Digressione noiosa su “Il Cliente ha sempre ragione”

Questo non è un bar, questa non è una macchina del caffè, questo non è un caffè e lei non è mai stato qui.

Pezzente di un vecchio,

si è dimenticato cosa voleva dire essere giovani o probabilmente è solo l’invidia di un Tempo che non c’è più ad agire?

Sia chiaro, non ho del rancore represso verso la categoria Over, piuttosto sono questi ultimi ad averlo nei nostri confronti. Non mi piace neanche fare distinzioni di categoria e classe, che come anni di storia, sociologia e antropologia ci hanno insegnato non sono mai ben accette; ma la questione è che, quando vengo trattata con sufficienza e superiorità, arriva l’impulso repentino e perentorio di dire “Ma che cazzo vuole?!”, nota bene l’utilizzo di allocutivo di cortesia in espressione triviale (e se non sai esattamente di cosa stia parlando, apri il dizionario!).

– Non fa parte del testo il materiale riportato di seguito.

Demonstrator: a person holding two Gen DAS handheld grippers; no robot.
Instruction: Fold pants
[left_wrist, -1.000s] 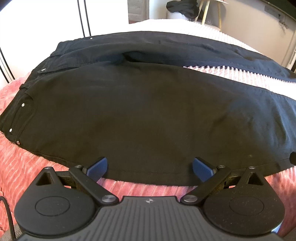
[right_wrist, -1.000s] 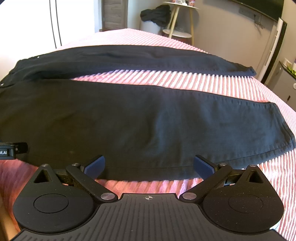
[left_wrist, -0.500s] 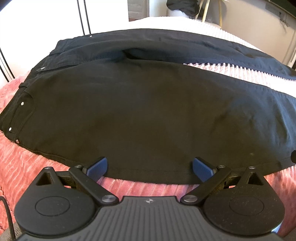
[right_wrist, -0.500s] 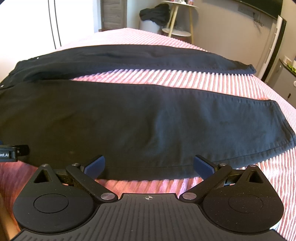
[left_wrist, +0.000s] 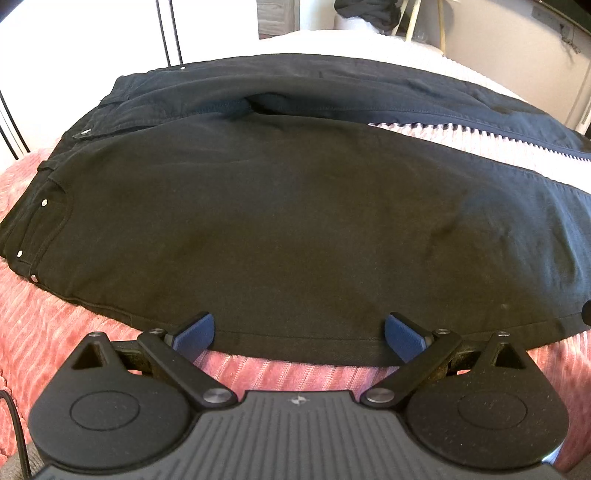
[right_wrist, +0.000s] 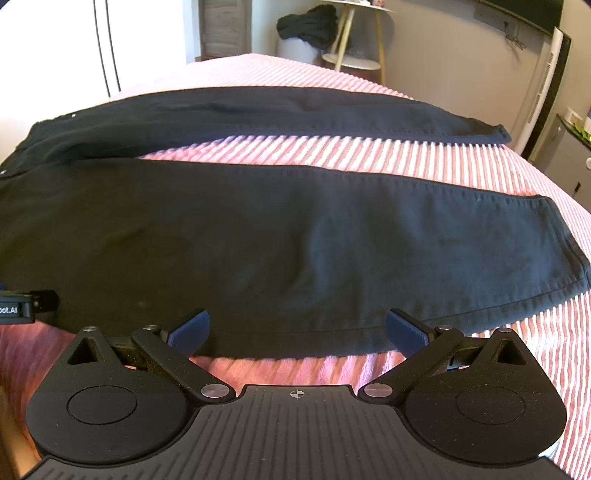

Dato che, secondo qualche legge astrale o qualche strategia di marketing, sicuramente inventata da qualche soggetto infame: “il cliente ha sempre ragione” allora, questi miei impulsi/insulti repressi devono essere sfogati in qualche maniera convenevole, il che si addice perfettamente alla stesura di un post personalizzato.

Torniamo a lei, vecchietto infame (e le do del lei per mantenere le distanze),

lei e il suo modo di trattarmi davanti a quei due caffè, hanno innescato nel mio cervello una reazione inaspettata: una lacrima amara ha riempito il mio bulbo oculare, annebbiandomi la vista e accecando il senso di compassione che, anche solo per un secondo, ho provato nei suoi confronti, constatando il peso, non indifferente, che si portava dietro (non starò qui a dire di cosa si trattava). Le faccio notare che, nonostante il dolore che le ha riservato la vita, forse ingiustamente (chi può dirlo!), dovrebbe guardarsi allo specchio e autovalutarsi e chiedersi se oggi, ha lasciato, nei cuori e negli occhi di Qualcuno, qualcosa di diverso da rimpianti e rancore. Personalmente, presa da un eccessivo ottimismo dovuto alla mia giovane età, per evitare moralismi gratuiti, non la giudico, ma la ringrazio per avermi dato un’ulteriore lezione di vita, per avermi fatto capire che l’educazione e il sorriso sono sempre la via migliore per affrontare le cose. Grazie anche perché la nostra esperienza comune ha ispirato il mio scrivere e allenato la mia memoria su questioni di ortografia e grammatica e non solo, che se ha letto Ray Bradbury converrà anche lei sulla necessità estrema di RICORDARE. Grazie.

P.S: La facilità estrema di perdermi in valanghe d’acqua. Scusatemi se questo non è come gli altri.